At 17, Hicketts' credentials are ridiculous. He was drafted 12th in the 2011 Bantam Draft, captained Canada Pacific's silver medal squad at the World U-17 challenge last year (and captained Canada's team at the 2012 Youth Olympic games) and scored two points in five games at the Ivan Hlinka for Canada this past summer, winning gold. But defencemen built like Hicketts don't get an awful lot of respect when it comes to the draft. Belleville's 5-foot-9 Jordan Subban, a talented skater and defenceman, was ranked 55th by Central Scouting among North American skaters and was scooped up in the 4th round by Vancouver. In 2012, 13 defencemen were selected in the first round, none smaller than 5-foot-11. Eventually, in the third round, Boston used its 85th overall pick on a 5-foot-9 USA National Development Program player named Matt Grzelcyk, who has starred for the United States in consecutive World junior championships. In Hicketts' lifetime, only one defenceman has ever been drafted in the first round at 5-foot-10 or shorter: the Windsor Spitfires' Ryan Ellis in 2009.
(Sidebar here: 151 defencemen have been drafted in the first round since 1996. Only eight of those have been shorter than 6-foot, and three from the past two drafts: Mat Dumba, Derrick Pouliot and Josh Morrissey. The other five are all regular NHL players: Keith Ballard, Thomas Hickey, Kevin Shattenkirk, Nick Leddy, and Ellis. Comparatively, every year or so an NHL team spends a first rounder on a monstrous blueliner like Samuel Morin, Jamie Oleksiak, Dylan McIlrath, Boris Valabik, Alex Plante or Sasha Pokulok. Not all of those work out.)

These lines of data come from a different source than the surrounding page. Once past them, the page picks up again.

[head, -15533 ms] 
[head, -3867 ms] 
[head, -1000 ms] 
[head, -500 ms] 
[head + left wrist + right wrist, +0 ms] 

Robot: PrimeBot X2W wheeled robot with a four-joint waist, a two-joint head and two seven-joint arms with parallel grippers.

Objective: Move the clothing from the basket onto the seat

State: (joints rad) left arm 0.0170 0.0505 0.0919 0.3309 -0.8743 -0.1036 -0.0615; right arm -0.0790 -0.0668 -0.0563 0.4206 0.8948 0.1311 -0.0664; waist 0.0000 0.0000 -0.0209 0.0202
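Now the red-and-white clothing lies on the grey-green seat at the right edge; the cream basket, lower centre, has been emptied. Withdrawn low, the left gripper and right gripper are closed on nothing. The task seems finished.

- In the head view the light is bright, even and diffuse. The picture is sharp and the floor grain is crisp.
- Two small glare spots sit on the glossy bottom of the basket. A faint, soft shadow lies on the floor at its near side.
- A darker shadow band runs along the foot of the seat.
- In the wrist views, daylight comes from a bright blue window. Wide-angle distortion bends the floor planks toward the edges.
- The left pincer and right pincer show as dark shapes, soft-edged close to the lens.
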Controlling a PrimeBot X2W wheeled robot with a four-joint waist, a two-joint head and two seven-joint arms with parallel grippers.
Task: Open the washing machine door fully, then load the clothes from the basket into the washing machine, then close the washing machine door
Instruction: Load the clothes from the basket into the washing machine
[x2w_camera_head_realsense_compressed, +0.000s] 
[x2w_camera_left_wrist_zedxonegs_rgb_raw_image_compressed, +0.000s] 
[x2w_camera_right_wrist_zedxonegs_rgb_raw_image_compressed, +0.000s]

The message for Hicketts from Lowry is that if the Royals keep winning, the scouts will take notice.
"You definitely want to do a bit more," said Hicketts, referring to his draft season after having missed half the year. "But you have to realize that your teammates are going to help you along the way. Dave's been there all along, 'don't worry too much on the draft, it's as much as helping the team win'."